__Instructions to follow__
All that should come back is the lines of the data below from the one containing "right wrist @" to the one containing "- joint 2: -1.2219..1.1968", inclusive, exactly as they stand.

Stored items
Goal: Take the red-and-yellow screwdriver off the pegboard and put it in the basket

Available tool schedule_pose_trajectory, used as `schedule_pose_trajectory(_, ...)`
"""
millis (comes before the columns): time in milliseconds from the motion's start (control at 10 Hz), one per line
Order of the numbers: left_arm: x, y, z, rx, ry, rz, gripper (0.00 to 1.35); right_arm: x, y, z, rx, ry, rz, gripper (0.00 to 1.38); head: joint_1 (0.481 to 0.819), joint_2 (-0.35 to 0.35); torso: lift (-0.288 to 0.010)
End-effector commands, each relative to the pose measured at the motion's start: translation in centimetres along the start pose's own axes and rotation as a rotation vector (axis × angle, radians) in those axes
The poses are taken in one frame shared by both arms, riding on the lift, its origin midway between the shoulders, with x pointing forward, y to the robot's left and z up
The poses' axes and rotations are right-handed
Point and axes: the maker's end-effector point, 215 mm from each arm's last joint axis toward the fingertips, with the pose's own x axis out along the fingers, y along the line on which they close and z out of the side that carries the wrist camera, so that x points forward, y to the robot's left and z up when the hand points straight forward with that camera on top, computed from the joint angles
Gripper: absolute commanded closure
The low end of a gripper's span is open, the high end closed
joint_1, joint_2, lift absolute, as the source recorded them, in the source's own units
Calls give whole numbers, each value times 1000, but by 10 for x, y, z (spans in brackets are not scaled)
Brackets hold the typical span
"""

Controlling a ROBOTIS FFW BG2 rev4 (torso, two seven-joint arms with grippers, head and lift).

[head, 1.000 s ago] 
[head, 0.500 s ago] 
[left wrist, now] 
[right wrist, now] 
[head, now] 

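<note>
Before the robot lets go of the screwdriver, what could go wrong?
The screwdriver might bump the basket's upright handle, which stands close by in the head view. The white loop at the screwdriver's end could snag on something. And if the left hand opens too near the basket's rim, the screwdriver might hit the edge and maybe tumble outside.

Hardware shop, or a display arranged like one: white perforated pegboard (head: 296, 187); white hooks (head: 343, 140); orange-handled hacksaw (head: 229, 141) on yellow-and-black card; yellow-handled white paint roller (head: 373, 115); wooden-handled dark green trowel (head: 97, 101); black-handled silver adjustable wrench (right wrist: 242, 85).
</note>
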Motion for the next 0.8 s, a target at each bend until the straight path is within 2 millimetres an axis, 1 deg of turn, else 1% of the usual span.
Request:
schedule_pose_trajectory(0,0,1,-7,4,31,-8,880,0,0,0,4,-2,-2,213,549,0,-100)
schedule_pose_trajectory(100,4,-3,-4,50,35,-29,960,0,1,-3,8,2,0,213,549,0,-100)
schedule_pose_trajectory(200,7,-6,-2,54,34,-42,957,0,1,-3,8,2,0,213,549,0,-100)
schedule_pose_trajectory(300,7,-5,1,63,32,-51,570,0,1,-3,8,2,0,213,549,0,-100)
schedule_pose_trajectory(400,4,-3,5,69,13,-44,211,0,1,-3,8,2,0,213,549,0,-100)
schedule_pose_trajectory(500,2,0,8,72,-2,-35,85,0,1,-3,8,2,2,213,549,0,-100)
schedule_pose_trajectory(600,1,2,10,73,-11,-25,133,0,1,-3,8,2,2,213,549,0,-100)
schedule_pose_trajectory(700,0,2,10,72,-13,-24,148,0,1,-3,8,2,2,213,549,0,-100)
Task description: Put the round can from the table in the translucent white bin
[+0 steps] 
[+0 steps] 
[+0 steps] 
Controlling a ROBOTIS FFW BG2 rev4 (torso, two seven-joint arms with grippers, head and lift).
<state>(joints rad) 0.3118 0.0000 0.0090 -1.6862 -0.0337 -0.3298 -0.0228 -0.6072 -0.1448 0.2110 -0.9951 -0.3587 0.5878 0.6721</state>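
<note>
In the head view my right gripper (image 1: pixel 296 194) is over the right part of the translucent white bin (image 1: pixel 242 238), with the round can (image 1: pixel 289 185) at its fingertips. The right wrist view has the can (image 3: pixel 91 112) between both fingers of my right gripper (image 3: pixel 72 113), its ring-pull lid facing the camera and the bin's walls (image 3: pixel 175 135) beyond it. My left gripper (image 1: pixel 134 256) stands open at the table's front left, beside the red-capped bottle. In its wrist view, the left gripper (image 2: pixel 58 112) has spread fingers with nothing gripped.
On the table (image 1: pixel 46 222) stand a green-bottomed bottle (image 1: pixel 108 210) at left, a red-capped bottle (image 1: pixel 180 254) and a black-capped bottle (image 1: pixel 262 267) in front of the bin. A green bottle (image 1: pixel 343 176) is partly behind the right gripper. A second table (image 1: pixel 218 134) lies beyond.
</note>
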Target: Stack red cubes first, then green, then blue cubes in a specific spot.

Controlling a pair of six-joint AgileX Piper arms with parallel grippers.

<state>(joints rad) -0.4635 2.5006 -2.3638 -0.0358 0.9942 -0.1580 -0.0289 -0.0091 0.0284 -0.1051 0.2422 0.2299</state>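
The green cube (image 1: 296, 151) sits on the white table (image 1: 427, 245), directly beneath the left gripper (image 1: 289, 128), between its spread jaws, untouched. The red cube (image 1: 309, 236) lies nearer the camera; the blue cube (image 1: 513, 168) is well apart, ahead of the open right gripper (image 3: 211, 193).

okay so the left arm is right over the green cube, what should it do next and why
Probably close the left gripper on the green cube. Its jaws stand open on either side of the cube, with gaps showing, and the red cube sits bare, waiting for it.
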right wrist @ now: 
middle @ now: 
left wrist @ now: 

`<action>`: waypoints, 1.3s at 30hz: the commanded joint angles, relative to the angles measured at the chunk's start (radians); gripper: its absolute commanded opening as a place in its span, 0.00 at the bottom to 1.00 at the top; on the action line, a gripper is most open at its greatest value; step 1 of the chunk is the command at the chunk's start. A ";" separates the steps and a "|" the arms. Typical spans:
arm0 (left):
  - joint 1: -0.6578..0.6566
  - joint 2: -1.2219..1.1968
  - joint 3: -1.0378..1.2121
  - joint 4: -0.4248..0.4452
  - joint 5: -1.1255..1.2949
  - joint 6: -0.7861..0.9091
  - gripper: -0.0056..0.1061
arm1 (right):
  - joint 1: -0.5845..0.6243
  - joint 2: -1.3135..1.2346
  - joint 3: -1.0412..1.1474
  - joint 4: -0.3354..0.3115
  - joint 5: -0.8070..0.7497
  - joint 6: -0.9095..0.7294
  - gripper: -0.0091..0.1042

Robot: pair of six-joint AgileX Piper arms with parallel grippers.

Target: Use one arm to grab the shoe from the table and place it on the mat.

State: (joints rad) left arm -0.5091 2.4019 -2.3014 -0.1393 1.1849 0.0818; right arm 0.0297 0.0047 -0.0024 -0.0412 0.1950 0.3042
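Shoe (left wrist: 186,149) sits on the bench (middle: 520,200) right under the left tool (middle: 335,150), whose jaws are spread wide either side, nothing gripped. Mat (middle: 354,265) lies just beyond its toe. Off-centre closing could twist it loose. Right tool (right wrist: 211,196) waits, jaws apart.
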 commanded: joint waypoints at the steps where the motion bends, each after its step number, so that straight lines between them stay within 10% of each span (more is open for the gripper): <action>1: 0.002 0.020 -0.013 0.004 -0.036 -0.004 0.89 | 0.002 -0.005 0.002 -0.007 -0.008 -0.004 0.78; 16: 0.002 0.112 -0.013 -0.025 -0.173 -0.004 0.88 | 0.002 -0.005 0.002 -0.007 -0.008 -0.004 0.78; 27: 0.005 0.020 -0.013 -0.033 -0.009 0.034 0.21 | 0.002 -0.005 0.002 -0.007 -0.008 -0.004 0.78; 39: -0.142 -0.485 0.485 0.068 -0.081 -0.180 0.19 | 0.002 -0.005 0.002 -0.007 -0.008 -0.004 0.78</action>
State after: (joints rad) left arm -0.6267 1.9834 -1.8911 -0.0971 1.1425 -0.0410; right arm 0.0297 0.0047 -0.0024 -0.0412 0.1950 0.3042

__Answer for the task__
right wrist @ now: 
middle @ now: 
left wrist @ now: 

`<action>`: waypoints, 1.3s at 30hz: the commanded joint angles, relative to the angles measured at the chunk's start (radians); gripper: its absolute commanded opening as a place in its span, 0.00 at the bottom to 1.00 at the top; on the action line, a gripper is most open at its greatest value; step 1 of the chunk is the command at the chunk's start. A ";" separates the steps and a "|" the arms. Typical spans:
arm0 (left):
  - joint 1: -0.6578..0.6566
  - joint 2: -1.2219..1.1968

This response is done.